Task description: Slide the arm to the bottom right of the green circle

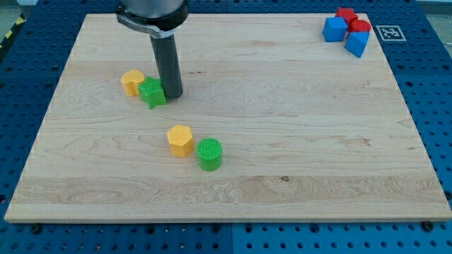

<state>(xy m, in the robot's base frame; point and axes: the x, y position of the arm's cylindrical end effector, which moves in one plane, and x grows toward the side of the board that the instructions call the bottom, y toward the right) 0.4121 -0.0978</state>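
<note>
**Tip parked up top, target green circle sits lower down**

Nearest the camera is the wooden board's (226,204) bottom edge, bare wood. The board is the biggest thing here, resting on a blue pegboard table (431,106). Next in size is the arm's dark rod, coming down from the view's top; my tip (171,96) touches the board just right of a green block (152,92) (shape unclear, looks starlike or cubish), which touches an orange block (132,82) on its left. No fingers on this rig, just the rod, so there is nothing to open or close.

The task's green circle (210,154) is lower, near the board's middle-left, with a yellow hexagon block (181,140) just beside it on the view's left. Far off at the top right corner is a cluster: blue cube (335,29), blue block (357,44), red cylinder (360,27), red block (345,13).

To do it well, I'd judge the tip should swing down and to the view's right, passing wide of the circle's right side, then settle below-right of it. A straight diagonal looks risky: it could clip the circle or the hexagon. Also pull away from the upper green block cleanly, no dragging.
</note>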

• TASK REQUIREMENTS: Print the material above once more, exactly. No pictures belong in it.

• RESPONSE BOX:
Task description: Slide the arm to the bottom right of the green circle


<state>(xy m, in the robot's base frame; point and axes: the x, y position of the arm's cylindrical end effector, which moves in one plane, and x grows toward the side of the board that the instructions call the bottom, y toward the right) 0.4121 -0.0978</state>
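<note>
**Tip parked up top, target green circle sits lower down**

Nearest the camera is the wooden board's (226,204) bottom edge, bare wood. The board is the biggest thing here, resting on a blue pegboard table (431,106). Next in size is the arm's dark rod, coming down from the view's top; my tip (171,96) touches the board just right of a green block (152,92) (shape unclear, looks starlike or cubish), which touches an orange block (132,82) on its left. No fingers on this rig, just the rod, so there is nothing to open or close.

The task's green circle (210,154) is lower, near the board's middle-left, with a yellow hexagon block (181,140) just beside it on the view's left. Far off at the top right corner is a cluster: blue cube (335,29), blue block (357,44), red cylinder (360,27), red block (345,13).

To do it well, I'd judge the tip should swing down and to the view's right, passing wide of the circle's right side, then settle below-right of it. A straight diagonal looks risky: it could clip the circle or the hexagon. Also pull away from the upper green block cleanly, no dragging.
</note>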

There is no more output for this exercise.